Work to complete:
The listing below is to be copied in full, line by line.

Dataset content:
★ ★ ★ ★
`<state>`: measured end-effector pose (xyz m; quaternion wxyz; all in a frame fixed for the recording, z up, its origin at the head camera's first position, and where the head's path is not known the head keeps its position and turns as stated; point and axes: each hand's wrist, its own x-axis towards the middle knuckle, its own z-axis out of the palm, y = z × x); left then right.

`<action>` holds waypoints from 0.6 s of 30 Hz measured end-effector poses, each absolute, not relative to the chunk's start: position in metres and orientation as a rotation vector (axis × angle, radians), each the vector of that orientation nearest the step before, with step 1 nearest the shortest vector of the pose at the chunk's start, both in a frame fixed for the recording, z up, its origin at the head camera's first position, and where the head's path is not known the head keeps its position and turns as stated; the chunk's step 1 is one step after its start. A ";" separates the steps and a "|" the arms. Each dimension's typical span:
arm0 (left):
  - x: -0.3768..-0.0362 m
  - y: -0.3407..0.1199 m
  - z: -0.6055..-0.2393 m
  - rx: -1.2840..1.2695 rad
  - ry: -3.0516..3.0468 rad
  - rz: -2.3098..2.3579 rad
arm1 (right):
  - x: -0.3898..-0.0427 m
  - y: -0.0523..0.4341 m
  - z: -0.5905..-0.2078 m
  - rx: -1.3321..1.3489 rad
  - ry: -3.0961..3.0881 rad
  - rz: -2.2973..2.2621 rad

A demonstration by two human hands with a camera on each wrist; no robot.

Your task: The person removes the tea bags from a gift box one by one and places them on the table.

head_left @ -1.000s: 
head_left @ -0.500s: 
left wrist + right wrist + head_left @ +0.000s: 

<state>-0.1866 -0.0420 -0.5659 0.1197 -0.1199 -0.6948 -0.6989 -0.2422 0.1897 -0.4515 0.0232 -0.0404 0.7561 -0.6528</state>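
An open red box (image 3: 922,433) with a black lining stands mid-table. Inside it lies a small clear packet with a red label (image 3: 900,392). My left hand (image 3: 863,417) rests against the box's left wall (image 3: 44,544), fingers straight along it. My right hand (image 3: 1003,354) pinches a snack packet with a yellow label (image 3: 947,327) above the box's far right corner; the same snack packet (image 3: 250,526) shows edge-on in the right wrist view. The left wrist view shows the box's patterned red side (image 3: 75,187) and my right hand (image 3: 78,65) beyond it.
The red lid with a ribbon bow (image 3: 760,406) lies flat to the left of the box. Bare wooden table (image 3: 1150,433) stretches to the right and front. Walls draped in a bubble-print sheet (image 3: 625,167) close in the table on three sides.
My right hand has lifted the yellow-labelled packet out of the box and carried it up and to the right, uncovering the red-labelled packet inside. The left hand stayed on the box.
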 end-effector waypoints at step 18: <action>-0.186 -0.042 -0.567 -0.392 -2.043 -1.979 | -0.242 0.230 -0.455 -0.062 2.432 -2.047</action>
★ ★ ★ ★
Response to the task:
`<state>`: measured end-effector pose (xyz m; quaternion wxyz; all in a frame fixed for the recording, z up, its origin at the head camera's first position, and where the head's path is not known the head keeps its position and turns as stated; point and axes: each hand's wrist, its own x-axis towards the middle knuckle, its own z-axis out of the palm, y = z × x); left then right.

`<action>` holds waypoints from 0.6 s of 30 Hz measured end-effector poses, each absolute, not relative to the chunk's start: position in metres and orientation as a rotation vector (axis × angle, radians), each the vector of that orientation nearest the step before, with step 1 nearest the shortest vector of the pose at the chunk's start, both in a frame fixed for the recording, z up, its origin at the head camera's first position, and where the head's path is not known the head keeps its position and turns as stated; the chunk's step 1 is one step after its start. A ";" separates the steps and a "|" the arms. Each dimension's typical span:
arm0 (left):
  - x: -0.3768..-0.0362 m
  - y: -0.3407..0.1199 m
  - z: -0.6055..-0.2393 m
  - rx: -1.2840..1.2695 rad
  - ry: -3.0516..3.0468 rad
  - rz: -2.3098..2.3579 rad
arm1 (right):
  - x: -0.3898..-0.0427 m
  - y: -0.0523..0.4341 m
  - z: -0.5905..-0.2078 m
  - rx: -1.3321..1.3489 rad
  - ry: -3.0961..3.0881 rad
  - rz: -2.2973..2.2621 rad

A demonstration by two human hands with a camera on each wrist; no robot.

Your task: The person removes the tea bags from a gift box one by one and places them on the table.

head_left @ -1.000s: 
head_left @ -0.500s: 
left wrist + right wrist + head_left @ +0.000s: 

<state>-0.1866 -0.0420 -0.5659 0.1197 -0.1199 -0.6948 -0.6989 -0.2422 0.1897 -0.4515 0.0232 -0.0404 0.7561 -0.6528</state>
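An open red box (image 3: 922,433) with a black lining stands mid-table. Inside it lies a small clear packet with a red label (image 3: 900,392). My left hand (image 3: 863,417) rests against the box's left wall (image 3: 44,544), fingers straight along it. My right hand (image 3: 1003,354) pinches a snack packet with a yellow label (image 3: 947,327) above the box's far right corner; the same snack packet (image 3: 250,526) shows edge-on in the right wrist view. The left wrist view shows the box's patterned red side (image 3: 75,187) and my right hand (image 3: 78,65) beyond it.
The red lid with a ribbon bow (image 3: 760,406) lies flat to the left of the box. Bare wooden table (image 3: 1150,433) stretches to the right and front. Walls draped in a bubble-print sheet (image 3: 625,167) close in the table on three sides.
My right hand has lifted the yellow-labelled packet out of the box and carried it up and to the right, uncovering the red-labelled packet inside. The left hand stayed on the box.
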 end-effector waypoints at step 18: <action>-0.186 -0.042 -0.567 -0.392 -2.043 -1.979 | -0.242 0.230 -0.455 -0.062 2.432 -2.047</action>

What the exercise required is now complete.